> Your objective
Below are records; how many of their lines contain "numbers"? Reply with the number and no other words.

[Records excerpted from a collection]
::::::::::

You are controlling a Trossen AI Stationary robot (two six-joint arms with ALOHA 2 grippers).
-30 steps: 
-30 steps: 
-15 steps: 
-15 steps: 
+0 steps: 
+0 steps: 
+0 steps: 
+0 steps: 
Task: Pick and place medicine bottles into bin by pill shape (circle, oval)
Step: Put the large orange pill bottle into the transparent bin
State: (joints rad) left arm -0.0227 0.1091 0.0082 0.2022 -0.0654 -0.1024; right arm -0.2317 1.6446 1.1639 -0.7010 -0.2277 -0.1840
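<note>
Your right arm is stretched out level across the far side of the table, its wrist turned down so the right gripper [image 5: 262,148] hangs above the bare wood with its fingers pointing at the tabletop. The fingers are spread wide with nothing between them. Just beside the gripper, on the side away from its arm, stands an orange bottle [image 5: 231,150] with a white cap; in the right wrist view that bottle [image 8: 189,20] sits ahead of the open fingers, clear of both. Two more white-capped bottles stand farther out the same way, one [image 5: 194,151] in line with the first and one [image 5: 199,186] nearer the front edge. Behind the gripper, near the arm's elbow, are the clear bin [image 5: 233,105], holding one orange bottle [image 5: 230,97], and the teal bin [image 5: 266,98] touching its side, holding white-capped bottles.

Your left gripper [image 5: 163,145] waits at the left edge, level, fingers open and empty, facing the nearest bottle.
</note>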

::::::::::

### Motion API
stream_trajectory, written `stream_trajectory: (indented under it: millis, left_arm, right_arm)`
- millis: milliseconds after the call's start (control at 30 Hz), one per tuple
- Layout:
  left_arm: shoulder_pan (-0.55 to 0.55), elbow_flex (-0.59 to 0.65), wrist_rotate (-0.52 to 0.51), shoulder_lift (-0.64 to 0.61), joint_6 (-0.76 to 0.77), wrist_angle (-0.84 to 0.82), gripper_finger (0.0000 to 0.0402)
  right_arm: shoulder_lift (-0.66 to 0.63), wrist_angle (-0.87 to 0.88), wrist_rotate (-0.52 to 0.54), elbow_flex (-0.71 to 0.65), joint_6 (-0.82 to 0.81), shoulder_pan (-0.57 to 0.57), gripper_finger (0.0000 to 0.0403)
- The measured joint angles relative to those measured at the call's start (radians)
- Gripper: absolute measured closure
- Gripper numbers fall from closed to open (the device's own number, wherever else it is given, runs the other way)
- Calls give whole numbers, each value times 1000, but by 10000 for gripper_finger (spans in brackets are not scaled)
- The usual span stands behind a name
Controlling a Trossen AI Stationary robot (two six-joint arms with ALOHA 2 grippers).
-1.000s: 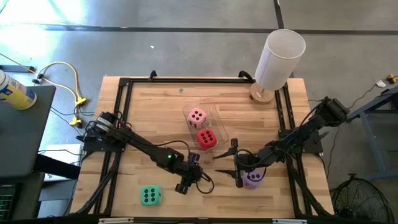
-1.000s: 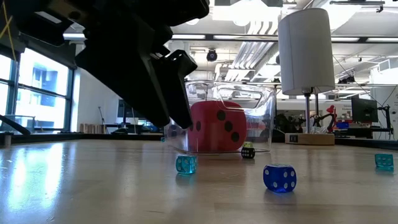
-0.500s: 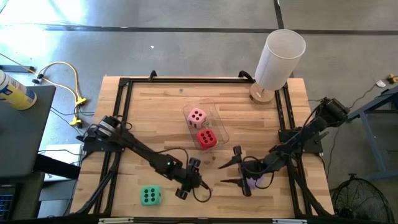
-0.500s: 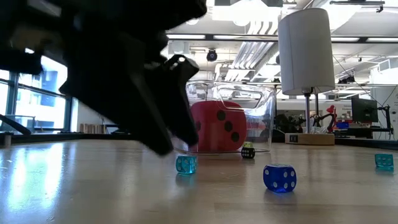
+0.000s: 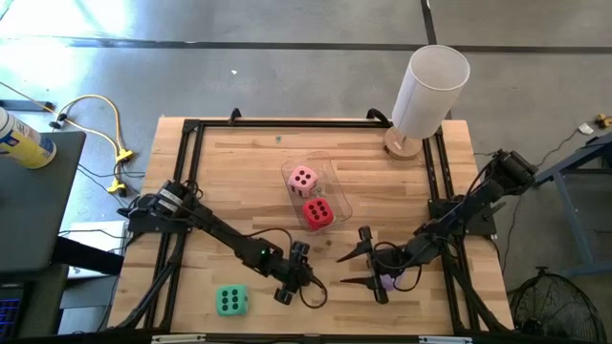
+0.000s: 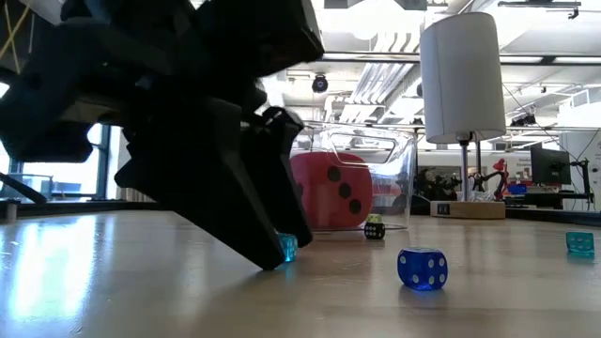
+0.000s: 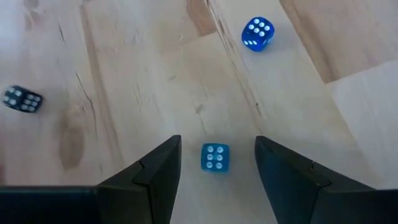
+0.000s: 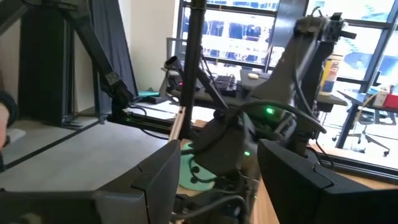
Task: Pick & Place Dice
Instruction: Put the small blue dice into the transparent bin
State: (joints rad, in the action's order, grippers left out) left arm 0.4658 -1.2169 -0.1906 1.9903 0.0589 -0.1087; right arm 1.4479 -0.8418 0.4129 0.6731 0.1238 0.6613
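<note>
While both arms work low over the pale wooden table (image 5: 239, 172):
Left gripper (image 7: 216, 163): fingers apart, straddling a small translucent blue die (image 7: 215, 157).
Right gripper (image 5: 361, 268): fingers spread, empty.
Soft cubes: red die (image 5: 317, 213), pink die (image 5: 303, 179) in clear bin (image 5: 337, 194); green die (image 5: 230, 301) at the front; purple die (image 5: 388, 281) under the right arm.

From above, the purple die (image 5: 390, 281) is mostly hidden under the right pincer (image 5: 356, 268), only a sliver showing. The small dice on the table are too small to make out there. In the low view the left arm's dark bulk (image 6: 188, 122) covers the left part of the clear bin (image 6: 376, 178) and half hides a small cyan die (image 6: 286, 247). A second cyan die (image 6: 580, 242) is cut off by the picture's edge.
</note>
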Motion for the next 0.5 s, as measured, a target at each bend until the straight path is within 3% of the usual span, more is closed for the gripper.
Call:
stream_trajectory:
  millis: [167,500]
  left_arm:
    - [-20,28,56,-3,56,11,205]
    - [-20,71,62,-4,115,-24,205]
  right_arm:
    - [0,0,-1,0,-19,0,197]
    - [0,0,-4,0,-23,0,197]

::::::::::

> Final answer
2